Exercise details:
Starting at the line with "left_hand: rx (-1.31" and stopping at the final line, retype the data below exactly; do not carry over any pictures.

Supplied information:
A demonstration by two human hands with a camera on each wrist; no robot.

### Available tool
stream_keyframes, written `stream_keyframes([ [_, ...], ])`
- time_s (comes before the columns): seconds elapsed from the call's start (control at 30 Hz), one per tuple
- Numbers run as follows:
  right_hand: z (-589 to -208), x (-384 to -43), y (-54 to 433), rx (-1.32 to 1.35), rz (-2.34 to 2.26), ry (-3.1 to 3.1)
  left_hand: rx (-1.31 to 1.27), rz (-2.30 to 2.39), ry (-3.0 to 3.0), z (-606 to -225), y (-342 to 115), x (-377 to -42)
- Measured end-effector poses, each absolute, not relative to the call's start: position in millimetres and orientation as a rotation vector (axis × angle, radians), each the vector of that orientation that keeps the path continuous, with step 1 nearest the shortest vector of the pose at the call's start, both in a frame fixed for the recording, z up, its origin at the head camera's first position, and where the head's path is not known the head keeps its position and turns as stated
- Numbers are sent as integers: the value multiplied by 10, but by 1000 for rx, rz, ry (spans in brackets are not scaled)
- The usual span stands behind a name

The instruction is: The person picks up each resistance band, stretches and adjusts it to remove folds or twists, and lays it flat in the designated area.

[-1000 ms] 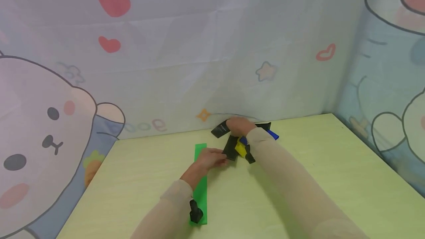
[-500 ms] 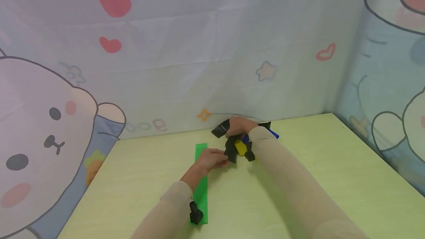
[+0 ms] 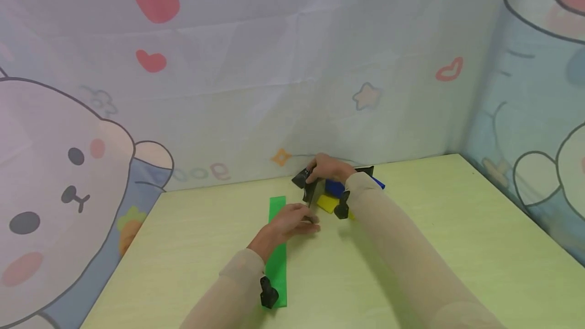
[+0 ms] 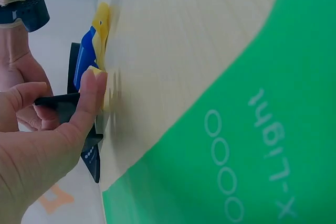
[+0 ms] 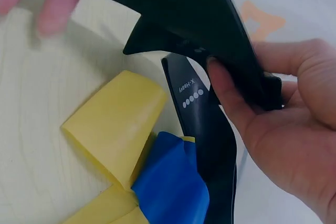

Response box:
  left_hand: rx (-1.31 to 1.27), rz (-2.30 to 2.39), ry (-3.0 to 3.0), z (-606 to -225), y (-342 to 115), x (-377 to -42)
- Measured end-effector poses, each absolute, not relative to the call's start: position in millimetres and orientation as a rotation vector (axis × angle, radians), each the vector of that orientation that keeps the path continuous, with step 1 nearest the shortest vector of the pose at the call's start, both in a frame fixed for the recording, z up, its origin at the head camera's first position, and where the head's path is not known the head keeps its position and turns as stated
- Numbers are sent as integers: the value multiplied by 10, but by 1000 for rx, rz, ry (spans in brackets are not scaled)
- The usual span stands behind a name

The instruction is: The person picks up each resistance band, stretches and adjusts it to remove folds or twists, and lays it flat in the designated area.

[-1000 ms] 
[-500 ms] 
[+0 ms] 
[+0 ms] 
[+0 ms] 

No additional answer text is required.